The Home Affordable Modification Program, or HAMP, was introduced by the Obama Administration in 2009 as a lifeline for homeowners who were drowning. It was supposed to give some 4 million struggling homeowners the opportunity to hang on to their homes by offering them reduced monthly mortgages through loan modification.
But according to a new report on the program, that help didn’t come easy, if it ever came at all.
In fact, for most of the intended target borrowers, it was a nightmare that ultimately ended in foreclosure. The federal oversight report indicates that six years after the program was unveiled, only about 887,000 people received home loan modifications. That’s less than a quarter of what was promised when Americans were first informed of the program.
So why did it fail? According to The New York Times, which carefully analyzed the federal report, “The program has allowed big banks to run roughshod over borrowers again and again.”
In fact, rather than actually working with borrowers to keep them in their homes, banks shot down more than 70 percent of the applications they received. That amounts to 4 million borrowers turned down.
The two principle problems were boiled down to this:
- Banks were allowed to voluntarily participate in the program;
- Banks that chose to participate were allowed to run the program internally.
That gave banks the upper hand. There are countless reports of individuals who applied for loans, only to be given the runaround – some for years. Banks would deny receiving certain paperwork. They would request an exorbitant amount of paperwork. The documents in some files contained countless errors – ones that were easily identifiable and fixable.
One of the banks with the worst track records in the HAMP, according to the new report, was CitiMortgage, which is a part of Citibank. At that location, nearly 90 percent of borrowers who applied for a loan modification were shot down. At JPMorgan Chase, the rate of denial was nearly 85 percent. At Bank of America, it was a rejection rate of 80 percent. Wells Fargo had one of the best records for a 60 percent rejection rate.
Banks insist they aren’t to blame. They say borrowers didn’t cooperate, didn’t complete the proper paperwork or never came through with the necessary initial payments under the program. Other banks say the denial rates cited in the federal report are wrong. For example, Bank of America said two-thirds of the applications filed with them were by people who didn’t qualify in the first place. Of the 1 million whose records were reviewed for modification, more than 80 percent were able to avoid foreclosure – either through modification or some other approach, such as short sale.
However, the special inspector general said the rejection rates her office uncovered indicate the primary problem was the banks – not the people.
Ultimately, though, the onus was on the federal Treasury department to make sure banks weren’t taking advantage of their position and wrongfully rejecting homeowners’ requests for modification. As the report indicates, this kind of necessary oversight was not happening.

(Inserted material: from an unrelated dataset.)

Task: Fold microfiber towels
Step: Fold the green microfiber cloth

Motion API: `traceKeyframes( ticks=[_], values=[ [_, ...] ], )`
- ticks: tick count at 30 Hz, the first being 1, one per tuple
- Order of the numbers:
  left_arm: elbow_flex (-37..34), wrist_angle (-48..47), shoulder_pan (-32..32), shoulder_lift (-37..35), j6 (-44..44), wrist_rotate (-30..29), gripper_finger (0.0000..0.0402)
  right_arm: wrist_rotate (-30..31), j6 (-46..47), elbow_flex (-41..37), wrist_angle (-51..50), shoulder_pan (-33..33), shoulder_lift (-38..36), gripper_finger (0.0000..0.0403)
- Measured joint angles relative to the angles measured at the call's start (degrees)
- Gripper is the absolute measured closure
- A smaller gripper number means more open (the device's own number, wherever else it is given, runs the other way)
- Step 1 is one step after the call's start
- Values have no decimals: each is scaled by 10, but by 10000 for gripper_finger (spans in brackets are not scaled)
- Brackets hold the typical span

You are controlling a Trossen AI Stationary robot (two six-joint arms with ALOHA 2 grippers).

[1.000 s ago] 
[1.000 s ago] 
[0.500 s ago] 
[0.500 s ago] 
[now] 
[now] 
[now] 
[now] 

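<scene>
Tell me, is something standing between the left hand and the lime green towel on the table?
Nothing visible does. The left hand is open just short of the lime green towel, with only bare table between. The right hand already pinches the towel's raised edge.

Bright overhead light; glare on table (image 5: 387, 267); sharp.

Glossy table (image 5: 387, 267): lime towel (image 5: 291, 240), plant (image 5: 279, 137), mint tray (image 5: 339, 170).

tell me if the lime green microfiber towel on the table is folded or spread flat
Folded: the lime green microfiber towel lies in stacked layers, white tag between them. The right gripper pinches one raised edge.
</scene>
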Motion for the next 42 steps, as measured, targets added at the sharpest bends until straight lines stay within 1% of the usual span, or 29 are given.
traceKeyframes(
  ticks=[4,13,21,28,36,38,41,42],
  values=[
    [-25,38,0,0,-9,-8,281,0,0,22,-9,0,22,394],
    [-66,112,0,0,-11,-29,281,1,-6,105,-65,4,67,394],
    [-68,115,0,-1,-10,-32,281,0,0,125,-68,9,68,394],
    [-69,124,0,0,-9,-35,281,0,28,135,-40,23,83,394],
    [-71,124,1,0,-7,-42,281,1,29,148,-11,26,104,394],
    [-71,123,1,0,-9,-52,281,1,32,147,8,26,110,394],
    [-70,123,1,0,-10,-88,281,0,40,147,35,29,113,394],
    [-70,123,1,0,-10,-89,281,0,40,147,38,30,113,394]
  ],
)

Foreclosure defense attorneys who are familiar with bank practices know that rarely is a home loan modification request properly evaluated by the bank the first time around. Lawyers are constantly having to push back and fight for clients against wrongful denials.
If you’re battling debt collection in Miami or the surrounding areas contact Jacobs|Keeley for a confidential appointment to discuss your rights. Call (305) 358-7991. Also, don’t miss Miami Foreclosure Attorney Bruce Jacobs on 880AM/the Biz, every Wednesday at 5 p.m. on “Debt Warriors with Bruce Jacobs and Court Keeley,” discussing foreclosure topics that matter to YOU.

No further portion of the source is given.